PROBLEM STATEMENT:
Scan the material below for the word "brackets", then copy every line in which it appears.

═════ DATA EXTRACT ═════

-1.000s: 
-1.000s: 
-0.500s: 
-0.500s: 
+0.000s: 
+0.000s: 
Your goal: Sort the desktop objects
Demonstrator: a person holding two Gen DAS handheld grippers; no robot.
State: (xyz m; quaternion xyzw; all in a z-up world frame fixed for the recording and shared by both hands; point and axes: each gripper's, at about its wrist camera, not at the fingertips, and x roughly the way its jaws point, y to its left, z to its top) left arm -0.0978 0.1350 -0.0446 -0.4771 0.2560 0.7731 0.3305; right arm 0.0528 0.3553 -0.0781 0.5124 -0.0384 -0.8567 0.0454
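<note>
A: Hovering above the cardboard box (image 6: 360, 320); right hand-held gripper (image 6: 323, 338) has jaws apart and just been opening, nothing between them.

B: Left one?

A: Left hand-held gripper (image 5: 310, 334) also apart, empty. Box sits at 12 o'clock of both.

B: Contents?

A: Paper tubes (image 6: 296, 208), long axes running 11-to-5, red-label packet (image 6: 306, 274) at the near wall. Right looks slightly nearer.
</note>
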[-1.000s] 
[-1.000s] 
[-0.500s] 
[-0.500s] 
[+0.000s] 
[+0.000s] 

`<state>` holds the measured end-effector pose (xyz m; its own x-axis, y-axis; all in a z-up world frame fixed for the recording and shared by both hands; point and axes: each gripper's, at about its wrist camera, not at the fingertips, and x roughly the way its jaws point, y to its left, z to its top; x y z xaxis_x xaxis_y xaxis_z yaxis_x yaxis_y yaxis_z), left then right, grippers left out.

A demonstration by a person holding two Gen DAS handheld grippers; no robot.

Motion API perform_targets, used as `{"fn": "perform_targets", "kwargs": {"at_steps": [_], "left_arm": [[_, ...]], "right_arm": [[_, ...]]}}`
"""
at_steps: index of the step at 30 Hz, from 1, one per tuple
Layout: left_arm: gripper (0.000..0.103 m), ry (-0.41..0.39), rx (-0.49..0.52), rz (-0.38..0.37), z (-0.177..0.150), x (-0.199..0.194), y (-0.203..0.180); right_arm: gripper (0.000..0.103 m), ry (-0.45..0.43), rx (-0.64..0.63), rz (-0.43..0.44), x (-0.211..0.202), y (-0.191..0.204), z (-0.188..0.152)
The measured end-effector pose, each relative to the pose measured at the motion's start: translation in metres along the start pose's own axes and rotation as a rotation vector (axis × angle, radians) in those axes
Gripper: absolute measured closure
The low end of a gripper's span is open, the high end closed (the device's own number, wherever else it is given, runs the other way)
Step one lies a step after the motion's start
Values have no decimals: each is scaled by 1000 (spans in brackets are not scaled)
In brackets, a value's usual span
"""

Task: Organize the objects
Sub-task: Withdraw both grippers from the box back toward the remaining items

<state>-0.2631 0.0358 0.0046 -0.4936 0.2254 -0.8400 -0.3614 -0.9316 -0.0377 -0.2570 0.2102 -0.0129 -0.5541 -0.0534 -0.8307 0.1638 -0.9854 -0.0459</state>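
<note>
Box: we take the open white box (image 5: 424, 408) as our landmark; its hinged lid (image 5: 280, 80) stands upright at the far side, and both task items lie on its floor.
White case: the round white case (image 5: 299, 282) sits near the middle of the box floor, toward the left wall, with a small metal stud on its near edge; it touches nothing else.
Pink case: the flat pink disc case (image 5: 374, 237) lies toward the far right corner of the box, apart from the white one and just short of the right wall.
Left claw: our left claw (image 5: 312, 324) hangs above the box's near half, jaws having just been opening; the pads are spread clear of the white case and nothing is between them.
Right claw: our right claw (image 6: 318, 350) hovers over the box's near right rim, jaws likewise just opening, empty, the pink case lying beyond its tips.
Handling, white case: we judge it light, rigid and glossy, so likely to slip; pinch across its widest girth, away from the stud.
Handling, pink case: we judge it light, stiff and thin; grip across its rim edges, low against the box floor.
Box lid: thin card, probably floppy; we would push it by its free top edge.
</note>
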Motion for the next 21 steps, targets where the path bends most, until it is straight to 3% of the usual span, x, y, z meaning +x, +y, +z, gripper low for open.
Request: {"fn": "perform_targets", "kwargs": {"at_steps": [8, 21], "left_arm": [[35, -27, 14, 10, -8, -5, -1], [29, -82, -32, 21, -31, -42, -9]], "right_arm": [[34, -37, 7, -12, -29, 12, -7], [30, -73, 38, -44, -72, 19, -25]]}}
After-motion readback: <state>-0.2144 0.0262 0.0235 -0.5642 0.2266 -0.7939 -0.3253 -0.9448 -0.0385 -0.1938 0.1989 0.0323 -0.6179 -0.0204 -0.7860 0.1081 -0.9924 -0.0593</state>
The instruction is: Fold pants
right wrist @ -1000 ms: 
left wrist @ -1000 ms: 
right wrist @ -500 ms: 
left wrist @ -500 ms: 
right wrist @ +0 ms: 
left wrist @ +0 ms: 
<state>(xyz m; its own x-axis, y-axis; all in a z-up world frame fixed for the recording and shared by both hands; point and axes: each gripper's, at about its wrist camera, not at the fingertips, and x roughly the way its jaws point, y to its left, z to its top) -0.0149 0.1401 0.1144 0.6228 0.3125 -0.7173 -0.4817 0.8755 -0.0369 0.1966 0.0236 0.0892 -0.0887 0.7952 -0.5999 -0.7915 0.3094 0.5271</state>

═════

EXERCISE RESPONSE:
Values have no decimals: each is scaled by 1000 (spans in brackets are not scaled)
In brackets, a value's usual span

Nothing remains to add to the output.